§ What to do: None of the pictures should be copied, though every line of the listing must be printed exactly.

--- Supplied data ---

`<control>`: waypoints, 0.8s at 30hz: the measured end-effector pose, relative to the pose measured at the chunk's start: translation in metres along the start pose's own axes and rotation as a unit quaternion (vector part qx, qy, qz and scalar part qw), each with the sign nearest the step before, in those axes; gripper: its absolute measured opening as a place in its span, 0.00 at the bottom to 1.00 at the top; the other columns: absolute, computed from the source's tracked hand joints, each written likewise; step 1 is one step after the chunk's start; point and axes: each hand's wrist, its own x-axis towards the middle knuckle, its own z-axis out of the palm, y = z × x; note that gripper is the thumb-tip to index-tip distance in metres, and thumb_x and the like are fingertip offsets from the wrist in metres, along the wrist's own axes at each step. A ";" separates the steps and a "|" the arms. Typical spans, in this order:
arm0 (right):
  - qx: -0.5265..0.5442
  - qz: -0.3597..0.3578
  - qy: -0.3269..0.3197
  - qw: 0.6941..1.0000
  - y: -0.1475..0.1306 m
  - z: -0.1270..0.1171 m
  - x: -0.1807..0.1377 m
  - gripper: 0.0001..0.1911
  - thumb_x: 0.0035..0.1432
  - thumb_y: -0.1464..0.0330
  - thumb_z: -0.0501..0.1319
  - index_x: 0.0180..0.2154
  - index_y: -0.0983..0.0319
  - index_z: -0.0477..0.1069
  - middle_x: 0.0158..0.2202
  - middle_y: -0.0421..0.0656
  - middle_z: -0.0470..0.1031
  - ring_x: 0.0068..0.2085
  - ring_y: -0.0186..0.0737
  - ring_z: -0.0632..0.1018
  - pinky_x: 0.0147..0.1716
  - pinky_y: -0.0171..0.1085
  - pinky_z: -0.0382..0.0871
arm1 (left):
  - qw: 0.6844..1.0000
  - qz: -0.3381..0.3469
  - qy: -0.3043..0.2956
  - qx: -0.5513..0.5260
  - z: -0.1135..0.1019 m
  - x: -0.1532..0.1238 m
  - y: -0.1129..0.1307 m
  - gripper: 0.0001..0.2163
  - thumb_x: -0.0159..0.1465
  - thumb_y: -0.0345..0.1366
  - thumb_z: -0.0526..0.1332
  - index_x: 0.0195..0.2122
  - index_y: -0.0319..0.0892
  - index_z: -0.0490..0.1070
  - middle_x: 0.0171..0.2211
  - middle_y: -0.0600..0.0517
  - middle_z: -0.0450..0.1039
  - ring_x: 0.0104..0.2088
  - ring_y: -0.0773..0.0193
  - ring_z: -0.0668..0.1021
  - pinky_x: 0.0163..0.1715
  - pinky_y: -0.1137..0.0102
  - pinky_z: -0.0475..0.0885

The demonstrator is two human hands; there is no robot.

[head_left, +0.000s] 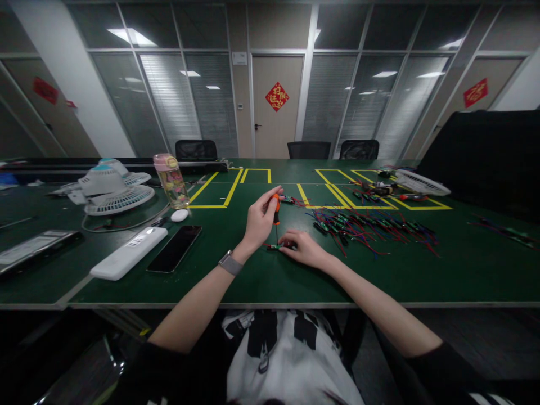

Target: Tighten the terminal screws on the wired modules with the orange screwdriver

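My left hand (pixel 259 219) is closed round the orange handle of a small screwdriver (pixel 276 211), which stands upright with its tip down on a tiny green circuit board (pixel 275 247). A grey watch sits on that wrist. My right hand (pixel 304 247) rests on the green table (pixel 270 281), with its fingers pinching the board's right end to hold it flat. Just right of both hands lies a heap of similar small boards with red, blue and black wires (pixel 371 228). One more wired board (pixel 289 199) lies beyond the screwdriver.
To the left lie a black phone (pixel 175 247), a white power bank (pixel 129 253), a white mouse (pixel 179 215), a pink-capped bottle (pixel 171 181) and white fan parts (pixel 113 191). Yellow tape boxes mark the table. A fan grille (pixel 422 183) and tools lie far right. Black chairs stand behind.
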 end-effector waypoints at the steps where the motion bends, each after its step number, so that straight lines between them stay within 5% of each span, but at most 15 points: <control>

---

§ Written reply:
`<control>`: waypoints, 0.8s at 30hz: the measured end-effector pose, relative to the pose measured at the chunk's start: translation in metres along the start pose's own axes and rotation as a unit quaternion (vector part qx, qy, qz and scalar part qw), each with the sign nearest the step before, in those axes; gripper: its absolute measured opening as a place in its span, 0.00 at the bottom to 1.00 at the top; the other columns: absolute, computed from the source's tracked hand joints, each written likewise; step 1 is one step after the chunk's start; point and axes: each hand's wrist, its own x-axis towards the middle knuckle, its own z-axis out of the palm, y = z × x; note that gripper is the thumb-tip to index-tip distance in metres, and thumb_x and the like are fingertip offsets from the wrist in metres, along the wrist's own axes at each step. A ";" separates the steps and a "|" the arms. Typical spans, in this order:
arm0 (right):
  - qx: -0.5265..0.5442
  - qz: -0.3597..0.3578
  - qy: -0.3269..0.3197
  - qw: 0.6941..1.0000
  - y: -0.1475..0.1306 m
  - z: -0.1270..0.1171 m
  - x: -0.1807..0.1377 m
  - gripper: 0.0001..0.1911
  - thumb_x: 0.0035..0.1432
  - thumb_y: -0.1464..0.0330
  - thumb_z: -0.0501..0.1319
  - index_x: 0.0180..0.2154
  - index_y: -0.0983..0.0319
  - index_z: -0.0477..0.1069
  - middle_x: 0.0158..0.2202
  - middle_y: -0.0421..0.0656
  - middle_z: -0.0470..0.1031
  - ring_x: 0.0068..0.2085
  - ring_y: -0.0186..0.0737
  - ring_z: -0.0632..0.1018
  - pinky_x: 0.0147..0.1716
  - pinky_y: -0.0171..0.1085
  - pinky_z: -0.0382..0.0871
arm1 (left):
  - qw: 0.6844..1.0000
  - qz: -0.3381..0.3469
  - qy: -0.3043..0.2956
  - qx: -0.5513..0.5260
  - z: -0.1135..0.1019 m
  - x: -0.1532..0.1238 m
  - y: -0.1129..0.1307 m
  - gripper: 0.0001..0.2163
  - thumb_x: -0.0159..0.1465
  - thumb_y: -0.0345..0.1366
  - thumb_z: -0.0526..0.1332
  - index_x: 0.0195..0.2122
  - index_y: -0.0319..0.0892
  - index_z: -0.0490..0.1070
  - middle_x: 0.0171..0.2211
  - middle_y: -0.0600..0.0517
  - middle_z: -0.0450..0.1039
  - ring_x: 0.0104..0.2088
  - ring_y: -0.0773..0.0193
  - ring_z: -0.0668..0.1021
  - pinky_x: 0.0163..0.1715
  - pinky_y: -0.1137..0.0102
  - pinky_z: -0.0475..0.0885

The demonstrator is two human hands; there is no robot.

[head_left, +0.000s] 

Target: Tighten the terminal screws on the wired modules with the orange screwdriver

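My left hand (pixel 259 219) is closed round the orange handle of a small screwdriver (pixel 276 211), which stands upright with its tip down on a tiny green circuit board (pixel 275 247). A grey watch sits on that wrist. My right hand (pixel 304 247) rests on the green table (pixel 270 281), with its fingers pinching the board's right end to hold it flat. Just right of both hands lies a heap of similar small boards with red, blue and black wires (pixel 371 228). One more wired board (pixel 289 199) lies beyond the screwdriver.
To the left lie a black phone (pixel 175 247), a white power bank (pixel 129 253), a white mouse (pixel 179 215), a pink-capped bottle (pixel 171 181) and white fan parts (pixel 113 191). Yellow tape boxes mark the table. A fan grille (pixel 422 183) and tools lie far right. Black chairs stand behind.
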 end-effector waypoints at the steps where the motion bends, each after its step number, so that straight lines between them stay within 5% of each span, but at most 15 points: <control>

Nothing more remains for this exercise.